Claro que o filme passa longe de ser ruim – ainda que não seja das melhores obras do diretor, continua sendo, no mínimo, uma experiência impactante mesmo que o seu ato final descambe para uma melodramática e até desnecessária história de vingança que traía um filme tão interessante – onde o rito de humanização de Gang-Do se dá através de um estupro incestuoso; a violência, como princípio alienante, isola seus indivíduos do resto do mundo e essa é uma desgraça recorrente no universo do cinema coreano, tanto do icônico vingador Oh Dae Su de Oldboy (idem, 2003) ou do seu companheiro de desgraça mais desconhecido Soo-Hyun, de Eu Vi o Diabo (Akmareul boattda, 2010); é justamente essa ultraviolência tanto o catalisador da desgraça e da solidão de seus personagens quanto sua única maneira de se revoltar, expressar seus medos, angústias e carências.

Não é de hoje que o cinema da Coréia do Sul marca presença, praticamente todo ano com uma obra notável, como um dos mais interessantes estética e narrativamente surgidos nesse início de século. Pietá talvez não seja um dos seus melhores exemplares, mas só reafirma esse grupo de realizadores como singulares e únicos na abordagem tanto temática – vingança, violência e amor são um trinômio constante e desesperado desses filmes – os modos singulares que essas histórias foram narradas já se tornaram até um padrão qualitativo no inconsciente popular. E Duk, um dos primeiros da leva, ainda se mantém em forma – Pietá ganhou o Leão de Ouro como outro atestado inegável de uma leva de filmes que, daqui a poucas décadas, serão lembrados como uma das grandes gerações do cinema recente.

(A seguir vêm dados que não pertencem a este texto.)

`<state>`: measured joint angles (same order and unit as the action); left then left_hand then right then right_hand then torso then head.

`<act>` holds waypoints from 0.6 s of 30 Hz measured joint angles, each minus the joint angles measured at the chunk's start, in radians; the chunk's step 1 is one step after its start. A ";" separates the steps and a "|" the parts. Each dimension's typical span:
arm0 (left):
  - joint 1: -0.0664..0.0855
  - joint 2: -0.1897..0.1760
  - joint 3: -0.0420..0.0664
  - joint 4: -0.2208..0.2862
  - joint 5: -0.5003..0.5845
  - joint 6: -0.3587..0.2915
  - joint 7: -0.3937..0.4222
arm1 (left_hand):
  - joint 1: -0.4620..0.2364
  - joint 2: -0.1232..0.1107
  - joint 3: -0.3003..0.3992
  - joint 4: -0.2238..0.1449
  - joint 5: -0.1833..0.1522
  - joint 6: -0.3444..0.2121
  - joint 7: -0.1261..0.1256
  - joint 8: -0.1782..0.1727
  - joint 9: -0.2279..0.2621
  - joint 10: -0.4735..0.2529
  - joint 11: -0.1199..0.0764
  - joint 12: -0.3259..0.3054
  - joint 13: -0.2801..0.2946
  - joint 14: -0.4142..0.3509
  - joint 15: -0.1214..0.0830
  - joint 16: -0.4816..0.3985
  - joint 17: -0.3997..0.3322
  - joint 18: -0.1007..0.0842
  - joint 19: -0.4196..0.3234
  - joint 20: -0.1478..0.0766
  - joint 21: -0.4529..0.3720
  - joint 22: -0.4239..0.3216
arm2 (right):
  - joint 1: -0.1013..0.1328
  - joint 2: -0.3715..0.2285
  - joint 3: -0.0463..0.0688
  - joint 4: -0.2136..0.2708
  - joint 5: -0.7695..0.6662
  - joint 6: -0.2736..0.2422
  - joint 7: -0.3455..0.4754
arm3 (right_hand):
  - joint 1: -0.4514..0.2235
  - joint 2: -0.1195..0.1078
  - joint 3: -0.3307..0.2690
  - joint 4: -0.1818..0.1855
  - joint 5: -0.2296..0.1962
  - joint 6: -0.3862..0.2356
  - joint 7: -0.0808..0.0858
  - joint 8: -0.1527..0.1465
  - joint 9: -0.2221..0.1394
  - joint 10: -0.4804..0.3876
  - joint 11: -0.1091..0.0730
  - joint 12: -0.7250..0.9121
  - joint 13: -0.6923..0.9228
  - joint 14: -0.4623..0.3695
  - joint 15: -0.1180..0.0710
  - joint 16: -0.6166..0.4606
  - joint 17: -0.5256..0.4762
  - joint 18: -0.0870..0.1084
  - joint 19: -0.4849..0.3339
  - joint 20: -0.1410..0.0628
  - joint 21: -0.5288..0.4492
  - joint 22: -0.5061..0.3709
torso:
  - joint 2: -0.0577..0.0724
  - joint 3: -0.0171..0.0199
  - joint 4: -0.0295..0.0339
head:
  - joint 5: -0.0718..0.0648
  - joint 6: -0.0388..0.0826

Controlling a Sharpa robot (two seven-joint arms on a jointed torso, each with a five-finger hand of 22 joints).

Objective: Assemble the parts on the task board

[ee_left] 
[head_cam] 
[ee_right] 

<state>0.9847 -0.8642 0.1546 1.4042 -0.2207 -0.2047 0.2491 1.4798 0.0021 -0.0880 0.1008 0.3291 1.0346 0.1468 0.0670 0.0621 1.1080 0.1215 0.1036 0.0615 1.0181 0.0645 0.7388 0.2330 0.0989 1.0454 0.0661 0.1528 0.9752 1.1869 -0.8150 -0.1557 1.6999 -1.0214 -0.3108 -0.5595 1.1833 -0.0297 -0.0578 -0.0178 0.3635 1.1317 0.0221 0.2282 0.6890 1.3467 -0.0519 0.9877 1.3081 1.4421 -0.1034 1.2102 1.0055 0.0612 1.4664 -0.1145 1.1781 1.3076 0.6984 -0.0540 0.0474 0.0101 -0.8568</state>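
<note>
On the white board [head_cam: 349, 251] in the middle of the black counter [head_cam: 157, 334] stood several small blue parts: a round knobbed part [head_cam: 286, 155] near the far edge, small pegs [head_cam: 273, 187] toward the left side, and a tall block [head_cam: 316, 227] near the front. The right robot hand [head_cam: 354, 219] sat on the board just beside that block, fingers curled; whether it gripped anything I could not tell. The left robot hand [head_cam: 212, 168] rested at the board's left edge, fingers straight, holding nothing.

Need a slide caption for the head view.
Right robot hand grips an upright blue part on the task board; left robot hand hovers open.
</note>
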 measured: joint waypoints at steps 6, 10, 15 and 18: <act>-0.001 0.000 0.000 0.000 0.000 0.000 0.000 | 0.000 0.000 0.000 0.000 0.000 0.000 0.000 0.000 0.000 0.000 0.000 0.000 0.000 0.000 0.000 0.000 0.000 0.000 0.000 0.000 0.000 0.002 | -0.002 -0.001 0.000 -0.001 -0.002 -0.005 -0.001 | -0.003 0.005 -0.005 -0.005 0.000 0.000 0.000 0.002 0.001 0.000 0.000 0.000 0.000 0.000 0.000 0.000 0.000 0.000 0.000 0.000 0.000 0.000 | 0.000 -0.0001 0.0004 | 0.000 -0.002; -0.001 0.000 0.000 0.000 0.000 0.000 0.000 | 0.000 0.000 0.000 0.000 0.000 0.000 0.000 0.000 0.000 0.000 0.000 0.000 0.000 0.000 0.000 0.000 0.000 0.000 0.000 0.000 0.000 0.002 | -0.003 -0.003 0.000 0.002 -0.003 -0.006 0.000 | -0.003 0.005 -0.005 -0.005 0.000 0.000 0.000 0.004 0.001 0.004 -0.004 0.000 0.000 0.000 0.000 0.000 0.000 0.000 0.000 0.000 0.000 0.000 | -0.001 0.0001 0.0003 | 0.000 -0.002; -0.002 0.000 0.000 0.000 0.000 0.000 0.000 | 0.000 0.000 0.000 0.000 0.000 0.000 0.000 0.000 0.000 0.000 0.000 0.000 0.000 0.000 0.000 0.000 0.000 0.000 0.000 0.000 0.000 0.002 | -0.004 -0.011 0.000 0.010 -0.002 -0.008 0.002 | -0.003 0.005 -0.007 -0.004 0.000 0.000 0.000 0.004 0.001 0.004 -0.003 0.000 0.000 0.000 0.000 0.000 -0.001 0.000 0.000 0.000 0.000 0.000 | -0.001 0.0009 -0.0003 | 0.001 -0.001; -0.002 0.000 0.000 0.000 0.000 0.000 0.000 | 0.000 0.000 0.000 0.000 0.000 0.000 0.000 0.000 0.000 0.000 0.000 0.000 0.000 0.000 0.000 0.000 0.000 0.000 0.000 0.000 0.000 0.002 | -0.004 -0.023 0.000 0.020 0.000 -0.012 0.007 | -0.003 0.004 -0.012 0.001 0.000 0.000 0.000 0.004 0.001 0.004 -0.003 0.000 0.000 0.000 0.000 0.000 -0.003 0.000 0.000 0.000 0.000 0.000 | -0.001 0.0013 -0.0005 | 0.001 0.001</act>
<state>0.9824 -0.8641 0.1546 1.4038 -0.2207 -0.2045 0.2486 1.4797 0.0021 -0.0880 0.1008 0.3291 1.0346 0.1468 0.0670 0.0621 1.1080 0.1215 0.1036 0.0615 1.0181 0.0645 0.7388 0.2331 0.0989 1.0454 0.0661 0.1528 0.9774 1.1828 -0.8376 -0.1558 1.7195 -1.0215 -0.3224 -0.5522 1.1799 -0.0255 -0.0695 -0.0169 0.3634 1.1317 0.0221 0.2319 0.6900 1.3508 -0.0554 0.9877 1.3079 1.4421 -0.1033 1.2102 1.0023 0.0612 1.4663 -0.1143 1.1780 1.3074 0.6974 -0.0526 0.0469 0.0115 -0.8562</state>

Visto no 14º Festival do Rio

Comentários (8)

Ravel Macedo | domingo, 17 de Março de 2013 - 18:08

vi nada dele ainda também, acho que vou começar por este.

Adriano Augusto dos Santos | segunda-feira, 18 de Março de 2013 - 08:19

É interessante como sempre,suas cenas não falham mas é seu pior.
Se não me engano fez uns 14,15... e todos são melhores.

Patricia Alves Tinoco | segunda-feira, 17 de Fevereiro de 2014 - 09:33

Eu assisti a Primavera,Verão,Outono,Inverno...E Primavera;a Casa Vazia;a Pietà e a Time-O Amor Contra A Passagem Do Tempo e não acho que a temática seja igual,sequer parecida.Vejo e revejo os filmes deste grande diretor com o mesmo prazer de sempre.
Também não acho que a filmografia de Bong Joon-ho tenha temas semelhantes.Assisti a O Hospedeiro,a Mother-A Busca Pela Verdade e a Memórias De Um Assassino.Acho que eles \"sambam\"muito bem e aproveitando todas as notas disponíveis.